WORK REQUIRED =>
Transcribe the data that follows precisely, omitting nothing.

DATA SECTION =>

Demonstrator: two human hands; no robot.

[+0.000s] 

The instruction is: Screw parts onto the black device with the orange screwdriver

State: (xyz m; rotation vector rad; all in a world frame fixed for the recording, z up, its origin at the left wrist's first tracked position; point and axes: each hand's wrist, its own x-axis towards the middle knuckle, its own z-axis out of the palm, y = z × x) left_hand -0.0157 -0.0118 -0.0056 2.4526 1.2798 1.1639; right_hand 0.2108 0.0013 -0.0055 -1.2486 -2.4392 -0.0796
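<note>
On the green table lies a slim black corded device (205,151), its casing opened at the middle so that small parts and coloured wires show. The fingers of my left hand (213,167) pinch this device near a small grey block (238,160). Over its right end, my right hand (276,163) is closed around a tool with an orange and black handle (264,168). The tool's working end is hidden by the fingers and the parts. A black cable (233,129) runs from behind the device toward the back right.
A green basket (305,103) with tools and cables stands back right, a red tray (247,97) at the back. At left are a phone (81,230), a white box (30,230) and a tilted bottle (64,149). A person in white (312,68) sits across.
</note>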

SOLUTION BELOW =>
Demonstrator: two human hands; no robot.

[+0.000s] 

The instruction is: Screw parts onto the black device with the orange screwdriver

State: (xyz m; rotation vector rad; all in a world frame fixed for the recording, z up, its origin at the left wrist's first tracked position; point and axes: each hand's wrist, its own x-axis towards the middle knuckle, its own z-axis out of the palm, y = z × x) left_hand -0.0157 -0.0118 -0.0056 2.4526 1.2798 1.1639; right_hand 0.2108 0.0013 -0.0055 -1.2486 -2.4392 -0.0796
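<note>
On the green table lies a slim black corded device (205,151), its casing opened at the middle so that small parts and coloured wires show. The fingers of my left hand (213,167) pinch this device near a small grey block (238,160). Over its right end, my right hand (276,163) is closed around a tool with an orange and black handle (264,168). The tool's working end is hidden by the fingers and the parts. A black cable (233,129) runs from behind the device toward the back right.
A green basket (305,103) with tools and cables stands back right, a red tray (247,97) at the back. At left are a phone (81,230), a white box (30,230) and a tilted bottle (64,149). A person in white (312,68) sits across.
</note>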

No further output is expected.